TASK OBJECTIVE: After finding the line with "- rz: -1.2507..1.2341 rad" in the entries below, retype exactly each line from there through the line with "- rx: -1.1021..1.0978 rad", including that final line.
■ ■ ■ ■
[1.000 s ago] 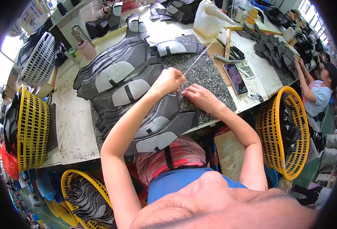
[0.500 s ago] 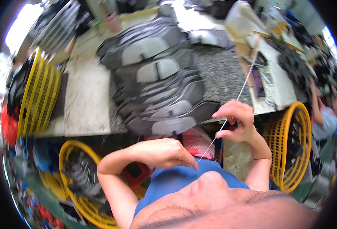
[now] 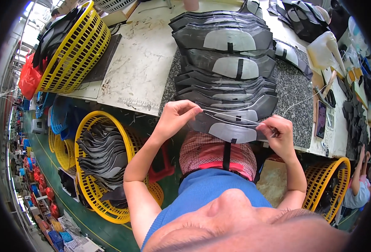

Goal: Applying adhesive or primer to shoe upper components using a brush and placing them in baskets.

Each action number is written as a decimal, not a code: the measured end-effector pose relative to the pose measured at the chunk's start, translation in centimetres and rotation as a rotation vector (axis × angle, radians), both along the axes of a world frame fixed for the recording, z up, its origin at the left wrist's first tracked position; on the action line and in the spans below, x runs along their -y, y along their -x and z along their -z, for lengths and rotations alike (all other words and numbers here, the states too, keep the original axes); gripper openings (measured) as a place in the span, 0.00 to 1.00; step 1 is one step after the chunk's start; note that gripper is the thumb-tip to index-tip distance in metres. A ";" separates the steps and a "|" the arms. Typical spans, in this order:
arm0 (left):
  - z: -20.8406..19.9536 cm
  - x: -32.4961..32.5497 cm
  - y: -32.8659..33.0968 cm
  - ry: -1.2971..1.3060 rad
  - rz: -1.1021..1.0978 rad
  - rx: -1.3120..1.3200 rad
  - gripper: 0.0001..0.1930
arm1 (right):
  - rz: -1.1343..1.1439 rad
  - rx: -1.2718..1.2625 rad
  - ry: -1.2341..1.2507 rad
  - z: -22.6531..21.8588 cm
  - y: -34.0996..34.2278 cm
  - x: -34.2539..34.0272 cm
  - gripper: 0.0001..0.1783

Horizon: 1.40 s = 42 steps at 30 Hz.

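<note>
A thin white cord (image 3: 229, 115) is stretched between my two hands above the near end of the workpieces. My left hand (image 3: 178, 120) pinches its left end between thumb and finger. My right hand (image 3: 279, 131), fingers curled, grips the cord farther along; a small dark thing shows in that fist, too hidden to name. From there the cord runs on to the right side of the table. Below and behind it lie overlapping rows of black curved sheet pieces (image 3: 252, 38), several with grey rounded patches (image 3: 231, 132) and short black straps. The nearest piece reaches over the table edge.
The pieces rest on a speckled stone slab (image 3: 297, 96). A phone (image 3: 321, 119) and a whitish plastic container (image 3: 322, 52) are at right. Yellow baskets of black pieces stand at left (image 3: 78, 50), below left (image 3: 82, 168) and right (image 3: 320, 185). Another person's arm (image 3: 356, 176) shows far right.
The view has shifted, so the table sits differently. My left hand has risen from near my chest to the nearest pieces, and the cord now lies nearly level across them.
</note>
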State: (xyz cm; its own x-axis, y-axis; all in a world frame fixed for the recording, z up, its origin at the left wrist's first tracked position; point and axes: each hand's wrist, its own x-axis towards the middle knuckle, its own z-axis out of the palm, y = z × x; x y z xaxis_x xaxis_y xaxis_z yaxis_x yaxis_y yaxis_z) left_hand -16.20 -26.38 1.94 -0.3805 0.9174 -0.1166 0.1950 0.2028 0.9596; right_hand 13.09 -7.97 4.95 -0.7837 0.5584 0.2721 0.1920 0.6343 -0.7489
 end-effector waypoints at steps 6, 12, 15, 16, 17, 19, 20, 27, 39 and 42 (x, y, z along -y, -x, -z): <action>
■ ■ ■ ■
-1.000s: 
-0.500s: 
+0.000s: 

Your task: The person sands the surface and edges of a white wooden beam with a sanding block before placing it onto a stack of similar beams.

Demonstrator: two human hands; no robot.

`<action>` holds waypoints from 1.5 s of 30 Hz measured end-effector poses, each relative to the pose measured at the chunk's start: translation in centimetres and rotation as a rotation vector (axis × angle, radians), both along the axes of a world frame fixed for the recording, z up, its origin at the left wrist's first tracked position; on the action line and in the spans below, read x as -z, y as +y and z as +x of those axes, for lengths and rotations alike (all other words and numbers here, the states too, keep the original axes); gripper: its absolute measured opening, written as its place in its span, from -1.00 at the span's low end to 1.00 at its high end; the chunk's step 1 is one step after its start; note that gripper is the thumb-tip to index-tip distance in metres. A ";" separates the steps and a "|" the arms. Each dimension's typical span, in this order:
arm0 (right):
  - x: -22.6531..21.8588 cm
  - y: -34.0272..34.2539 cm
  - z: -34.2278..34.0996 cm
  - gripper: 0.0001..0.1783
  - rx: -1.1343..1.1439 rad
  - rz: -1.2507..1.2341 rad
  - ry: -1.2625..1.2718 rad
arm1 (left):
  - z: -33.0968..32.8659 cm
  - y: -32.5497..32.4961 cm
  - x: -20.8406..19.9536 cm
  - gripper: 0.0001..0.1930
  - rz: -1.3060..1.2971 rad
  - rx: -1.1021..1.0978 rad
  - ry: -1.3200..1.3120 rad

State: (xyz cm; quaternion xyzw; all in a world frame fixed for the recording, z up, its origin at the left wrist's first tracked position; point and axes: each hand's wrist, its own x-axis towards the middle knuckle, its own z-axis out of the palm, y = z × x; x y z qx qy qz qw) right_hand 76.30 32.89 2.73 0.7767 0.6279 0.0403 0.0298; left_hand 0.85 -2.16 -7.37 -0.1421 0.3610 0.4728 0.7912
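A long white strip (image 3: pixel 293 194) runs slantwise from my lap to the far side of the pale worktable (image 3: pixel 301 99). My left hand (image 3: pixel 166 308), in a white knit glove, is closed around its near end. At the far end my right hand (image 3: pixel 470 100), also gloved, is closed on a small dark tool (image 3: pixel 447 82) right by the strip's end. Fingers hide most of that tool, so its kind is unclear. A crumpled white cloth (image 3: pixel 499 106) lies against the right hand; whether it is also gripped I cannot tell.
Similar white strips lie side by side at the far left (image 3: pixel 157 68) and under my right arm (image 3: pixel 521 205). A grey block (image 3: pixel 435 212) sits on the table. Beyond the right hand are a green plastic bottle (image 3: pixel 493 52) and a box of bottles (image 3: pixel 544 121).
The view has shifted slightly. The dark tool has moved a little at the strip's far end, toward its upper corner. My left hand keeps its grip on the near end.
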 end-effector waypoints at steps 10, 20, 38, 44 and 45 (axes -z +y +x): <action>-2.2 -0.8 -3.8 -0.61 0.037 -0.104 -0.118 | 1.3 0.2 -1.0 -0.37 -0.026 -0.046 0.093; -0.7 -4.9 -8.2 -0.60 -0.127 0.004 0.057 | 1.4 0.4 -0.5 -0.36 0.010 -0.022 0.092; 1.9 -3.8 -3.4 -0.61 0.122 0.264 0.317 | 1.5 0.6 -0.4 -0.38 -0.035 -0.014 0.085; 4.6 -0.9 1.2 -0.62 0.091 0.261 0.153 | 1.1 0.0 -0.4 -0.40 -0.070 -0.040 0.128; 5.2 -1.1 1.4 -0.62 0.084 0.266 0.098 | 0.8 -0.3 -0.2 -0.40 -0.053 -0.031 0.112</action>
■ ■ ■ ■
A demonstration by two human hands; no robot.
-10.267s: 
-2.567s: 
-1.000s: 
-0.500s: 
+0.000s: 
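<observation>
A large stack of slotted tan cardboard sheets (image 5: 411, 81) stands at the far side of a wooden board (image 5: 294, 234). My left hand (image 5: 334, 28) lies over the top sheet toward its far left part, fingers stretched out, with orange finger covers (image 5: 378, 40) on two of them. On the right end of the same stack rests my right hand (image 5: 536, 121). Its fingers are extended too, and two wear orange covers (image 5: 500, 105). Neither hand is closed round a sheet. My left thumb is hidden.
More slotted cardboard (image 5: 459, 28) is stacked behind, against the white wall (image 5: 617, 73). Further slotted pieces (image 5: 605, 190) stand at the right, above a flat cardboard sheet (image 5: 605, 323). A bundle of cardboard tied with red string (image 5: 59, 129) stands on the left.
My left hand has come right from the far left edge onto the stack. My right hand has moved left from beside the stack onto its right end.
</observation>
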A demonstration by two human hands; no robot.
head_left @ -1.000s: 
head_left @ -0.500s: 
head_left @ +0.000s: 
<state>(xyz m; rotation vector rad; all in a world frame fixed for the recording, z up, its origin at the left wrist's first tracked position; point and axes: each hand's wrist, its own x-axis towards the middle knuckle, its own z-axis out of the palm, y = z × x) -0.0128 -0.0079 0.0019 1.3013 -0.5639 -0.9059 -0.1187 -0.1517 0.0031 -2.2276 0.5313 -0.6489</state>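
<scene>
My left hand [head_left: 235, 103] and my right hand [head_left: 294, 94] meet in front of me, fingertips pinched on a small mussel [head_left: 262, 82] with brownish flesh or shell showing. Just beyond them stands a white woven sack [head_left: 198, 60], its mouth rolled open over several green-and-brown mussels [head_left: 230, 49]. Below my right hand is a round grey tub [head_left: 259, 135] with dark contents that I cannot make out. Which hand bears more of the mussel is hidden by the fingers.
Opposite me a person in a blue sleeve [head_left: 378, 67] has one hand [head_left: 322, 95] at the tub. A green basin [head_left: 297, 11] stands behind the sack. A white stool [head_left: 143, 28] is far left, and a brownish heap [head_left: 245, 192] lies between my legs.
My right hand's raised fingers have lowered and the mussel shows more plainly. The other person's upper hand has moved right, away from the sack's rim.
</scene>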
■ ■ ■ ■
RESULT OF THE EXERCISE:
  - rz: -1.2507..1.2341 rad
  - ry: -1.2625..1.2718 rad
arm1 (left):
  - z: -33.0968..32.8659 cm
  - y: -32.5497..32.4961 cm
  - x: -20.8406..19.9536 cm
  - gripper: 0.0001..0.1930
  - rz: -1.3060..1.2971 rad
  - rx: -1.1021..1.0978 rad

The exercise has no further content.